Your task:
Give back exactly the lines of the material below that start at the line containing "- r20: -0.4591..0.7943" and end at the line containing "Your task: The", and no others.

== Data in this exercise ==

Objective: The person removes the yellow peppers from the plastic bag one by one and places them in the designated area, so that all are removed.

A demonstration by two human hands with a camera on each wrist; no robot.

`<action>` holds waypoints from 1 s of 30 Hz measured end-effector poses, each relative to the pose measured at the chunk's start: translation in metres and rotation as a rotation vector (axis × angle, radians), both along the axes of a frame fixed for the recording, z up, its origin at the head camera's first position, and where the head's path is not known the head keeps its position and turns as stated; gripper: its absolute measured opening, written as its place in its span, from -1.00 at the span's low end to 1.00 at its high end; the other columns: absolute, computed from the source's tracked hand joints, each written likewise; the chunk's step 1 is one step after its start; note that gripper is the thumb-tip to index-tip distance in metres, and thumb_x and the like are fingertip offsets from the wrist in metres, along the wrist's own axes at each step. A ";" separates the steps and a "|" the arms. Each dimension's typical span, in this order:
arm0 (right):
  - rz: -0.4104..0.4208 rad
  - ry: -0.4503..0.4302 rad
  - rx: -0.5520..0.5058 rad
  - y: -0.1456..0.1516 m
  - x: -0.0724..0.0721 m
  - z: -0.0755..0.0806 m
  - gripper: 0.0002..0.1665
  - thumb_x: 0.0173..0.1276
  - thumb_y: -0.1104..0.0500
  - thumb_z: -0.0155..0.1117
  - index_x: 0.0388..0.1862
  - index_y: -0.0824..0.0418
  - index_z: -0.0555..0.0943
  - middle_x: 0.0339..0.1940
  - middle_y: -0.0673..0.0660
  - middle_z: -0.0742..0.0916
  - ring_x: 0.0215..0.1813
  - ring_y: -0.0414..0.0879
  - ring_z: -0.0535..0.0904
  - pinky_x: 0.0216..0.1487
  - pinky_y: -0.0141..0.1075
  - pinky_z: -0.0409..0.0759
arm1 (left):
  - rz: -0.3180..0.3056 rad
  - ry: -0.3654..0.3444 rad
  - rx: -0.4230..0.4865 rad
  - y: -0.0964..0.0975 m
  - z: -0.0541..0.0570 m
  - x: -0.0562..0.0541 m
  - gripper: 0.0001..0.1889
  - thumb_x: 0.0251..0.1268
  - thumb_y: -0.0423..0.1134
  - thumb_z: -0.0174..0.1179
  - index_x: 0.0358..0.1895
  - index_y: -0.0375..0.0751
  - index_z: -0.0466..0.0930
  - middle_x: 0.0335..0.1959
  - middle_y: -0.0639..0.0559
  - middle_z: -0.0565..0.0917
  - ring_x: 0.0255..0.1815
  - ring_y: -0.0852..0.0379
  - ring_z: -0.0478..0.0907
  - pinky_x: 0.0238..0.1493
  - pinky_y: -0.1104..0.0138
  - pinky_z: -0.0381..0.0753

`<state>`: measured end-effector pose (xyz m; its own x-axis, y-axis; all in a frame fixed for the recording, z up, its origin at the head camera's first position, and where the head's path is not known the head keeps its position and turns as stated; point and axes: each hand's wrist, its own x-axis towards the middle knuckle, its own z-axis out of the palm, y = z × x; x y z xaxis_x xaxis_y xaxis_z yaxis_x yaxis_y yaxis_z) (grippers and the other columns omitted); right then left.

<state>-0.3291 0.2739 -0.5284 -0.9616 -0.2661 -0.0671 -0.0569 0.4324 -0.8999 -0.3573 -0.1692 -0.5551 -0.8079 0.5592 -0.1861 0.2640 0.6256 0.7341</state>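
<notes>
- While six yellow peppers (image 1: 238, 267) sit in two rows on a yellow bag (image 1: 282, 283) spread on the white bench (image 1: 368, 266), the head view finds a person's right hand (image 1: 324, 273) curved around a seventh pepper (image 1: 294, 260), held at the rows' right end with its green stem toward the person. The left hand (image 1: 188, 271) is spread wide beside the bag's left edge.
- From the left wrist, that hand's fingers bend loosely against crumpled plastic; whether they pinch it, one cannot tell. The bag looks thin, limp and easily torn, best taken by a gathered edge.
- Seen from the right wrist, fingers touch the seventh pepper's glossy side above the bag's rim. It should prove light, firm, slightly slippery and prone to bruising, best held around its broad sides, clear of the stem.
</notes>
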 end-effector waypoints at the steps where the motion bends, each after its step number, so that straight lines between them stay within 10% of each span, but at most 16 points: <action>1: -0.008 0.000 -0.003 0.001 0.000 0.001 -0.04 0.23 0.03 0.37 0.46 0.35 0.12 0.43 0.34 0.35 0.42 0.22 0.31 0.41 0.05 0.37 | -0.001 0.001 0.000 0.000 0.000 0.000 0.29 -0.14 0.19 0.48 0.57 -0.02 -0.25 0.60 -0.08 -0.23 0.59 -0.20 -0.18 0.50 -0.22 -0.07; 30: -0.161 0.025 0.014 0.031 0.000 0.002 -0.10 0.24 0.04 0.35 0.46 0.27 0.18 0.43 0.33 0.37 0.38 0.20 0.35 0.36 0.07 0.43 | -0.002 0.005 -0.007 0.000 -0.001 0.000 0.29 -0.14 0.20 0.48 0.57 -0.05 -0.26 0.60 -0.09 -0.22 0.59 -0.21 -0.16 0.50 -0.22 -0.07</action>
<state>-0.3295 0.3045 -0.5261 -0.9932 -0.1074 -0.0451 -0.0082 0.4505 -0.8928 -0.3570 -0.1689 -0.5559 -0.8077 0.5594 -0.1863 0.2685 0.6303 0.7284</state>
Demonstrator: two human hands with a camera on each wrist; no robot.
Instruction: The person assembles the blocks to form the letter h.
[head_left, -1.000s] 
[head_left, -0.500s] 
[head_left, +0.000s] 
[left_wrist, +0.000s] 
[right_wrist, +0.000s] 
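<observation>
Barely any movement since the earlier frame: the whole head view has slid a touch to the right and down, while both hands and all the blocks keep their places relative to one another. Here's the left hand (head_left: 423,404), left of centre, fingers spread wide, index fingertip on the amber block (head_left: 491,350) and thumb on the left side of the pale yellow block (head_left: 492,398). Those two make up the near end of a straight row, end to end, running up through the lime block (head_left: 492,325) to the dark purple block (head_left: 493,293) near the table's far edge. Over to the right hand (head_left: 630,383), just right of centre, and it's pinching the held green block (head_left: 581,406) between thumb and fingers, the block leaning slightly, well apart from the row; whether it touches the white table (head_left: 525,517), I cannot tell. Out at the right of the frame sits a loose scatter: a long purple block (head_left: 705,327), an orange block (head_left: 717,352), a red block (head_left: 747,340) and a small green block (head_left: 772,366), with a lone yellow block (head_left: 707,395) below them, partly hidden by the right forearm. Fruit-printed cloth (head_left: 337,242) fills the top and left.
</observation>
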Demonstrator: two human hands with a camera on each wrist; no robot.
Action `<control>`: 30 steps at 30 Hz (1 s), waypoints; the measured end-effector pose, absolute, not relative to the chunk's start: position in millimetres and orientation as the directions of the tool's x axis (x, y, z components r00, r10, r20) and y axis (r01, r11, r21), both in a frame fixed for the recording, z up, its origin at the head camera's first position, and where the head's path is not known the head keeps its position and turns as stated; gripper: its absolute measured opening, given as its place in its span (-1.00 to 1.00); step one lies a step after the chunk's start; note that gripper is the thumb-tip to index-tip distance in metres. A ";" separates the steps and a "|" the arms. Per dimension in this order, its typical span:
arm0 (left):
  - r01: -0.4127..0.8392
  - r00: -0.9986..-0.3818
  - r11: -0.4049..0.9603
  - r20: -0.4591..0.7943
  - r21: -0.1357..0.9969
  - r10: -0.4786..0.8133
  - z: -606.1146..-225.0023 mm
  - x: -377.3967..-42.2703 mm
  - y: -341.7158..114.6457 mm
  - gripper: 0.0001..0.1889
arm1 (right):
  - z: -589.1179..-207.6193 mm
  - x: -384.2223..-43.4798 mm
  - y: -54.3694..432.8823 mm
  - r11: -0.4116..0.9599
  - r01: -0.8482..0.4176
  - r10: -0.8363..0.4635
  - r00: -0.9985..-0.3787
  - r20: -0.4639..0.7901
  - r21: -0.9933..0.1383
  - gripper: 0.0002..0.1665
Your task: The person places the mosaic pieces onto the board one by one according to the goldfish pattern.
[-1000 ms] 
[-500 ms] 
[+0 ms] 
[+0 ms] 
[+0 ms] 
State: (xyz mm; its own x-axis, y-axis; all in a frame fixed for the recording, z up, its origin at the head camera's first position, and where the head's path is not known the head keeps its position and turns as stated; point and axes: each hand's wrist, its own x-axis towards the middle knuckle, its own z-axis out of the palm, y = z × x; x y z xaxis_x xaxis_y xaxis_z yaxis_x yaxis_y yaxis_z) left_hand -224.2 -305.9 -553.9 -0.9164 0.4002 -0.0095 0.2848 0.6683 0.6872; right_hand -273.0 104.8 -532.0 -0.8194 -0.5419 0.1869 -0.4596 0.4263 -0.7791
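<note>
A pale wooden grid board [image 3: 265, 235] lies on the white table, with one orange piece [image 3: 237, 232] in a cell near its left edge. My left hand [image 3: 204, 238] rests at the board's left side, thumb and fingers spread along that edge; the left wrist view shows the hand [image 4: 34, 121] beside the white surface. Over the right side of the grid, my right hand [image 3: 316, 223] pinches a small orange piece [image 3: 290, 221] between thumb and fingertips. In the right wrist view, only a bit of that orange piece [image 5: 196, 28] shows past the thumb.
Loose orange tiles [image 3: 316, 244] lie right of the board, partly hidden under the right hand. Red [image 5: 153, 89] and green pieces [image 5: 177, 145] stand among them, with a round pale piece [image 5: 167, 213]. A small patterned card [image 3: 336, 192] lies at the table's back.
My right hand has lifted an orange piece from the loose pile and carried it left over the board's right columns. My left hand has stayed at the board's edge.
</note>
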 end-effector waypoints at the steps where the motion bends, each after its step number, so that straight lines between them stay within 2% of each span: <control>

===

Task result:
  - r20: -0.4591..0.7943
  - r21: -0.1357..0.9969
  - r10: -0.4786..0.8133
  - z: -606.1146..-225.0023 mm
  - x: -377.3967..-42.2703 mm
  - y: -341.7158..114.6457 mm
  - gripper: 0.0001..0.1889
arm1 (right):
  - z: -589.1179..-207.6193 mm
  - x: -384.2223..-43.4798 mm
  - y: -54.3694..432.8823 mm
  - r11: -0.4116..0.9599
  - r01: -0.8482..0.4176
  - r10: -0.8363..0.4635
  - r00: -0.9985..-0.3787
  - r20: -0.4639..0.7901
  - r21: -0.9933..0.1383
  - gripper: 0.0002..0.1665
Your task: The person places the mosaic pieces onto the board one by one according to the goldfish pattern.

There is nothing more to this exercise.